### DATA BELOW ###

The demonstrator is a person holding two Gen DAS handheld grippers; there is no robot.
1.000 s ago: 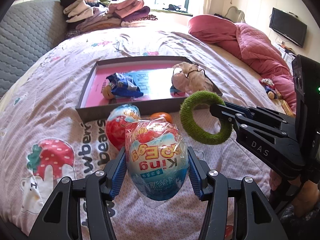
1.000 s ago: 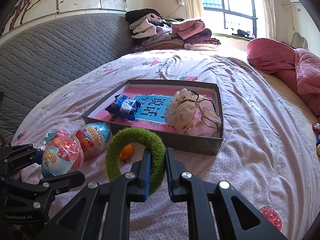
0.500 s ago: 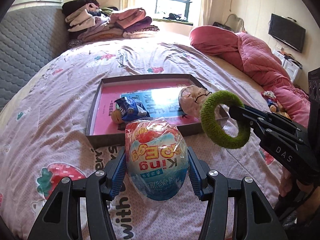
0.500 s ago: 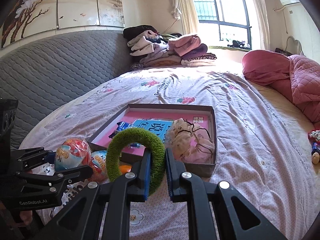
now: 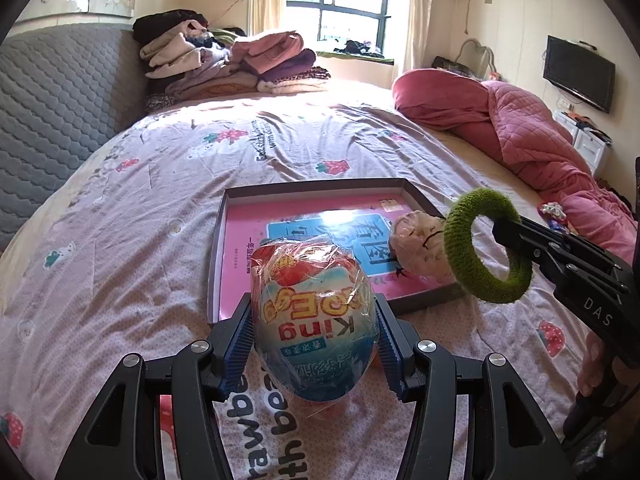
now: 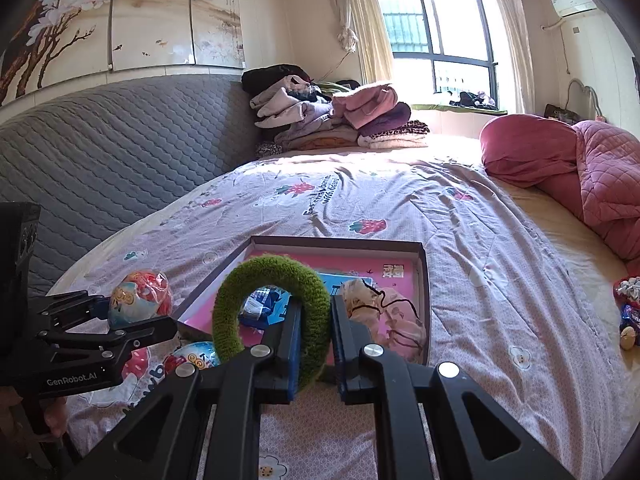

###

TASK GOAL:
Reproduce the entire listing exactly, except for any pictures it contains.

OUTPUT BELOW:
The demonstrator is a person holding two Gen DAS handheld grippers; there is no robot.
1.000 s ago: 
1.000 s ago: 
0.500 s ago: 
0.500 s ago: 
now: 
now: 

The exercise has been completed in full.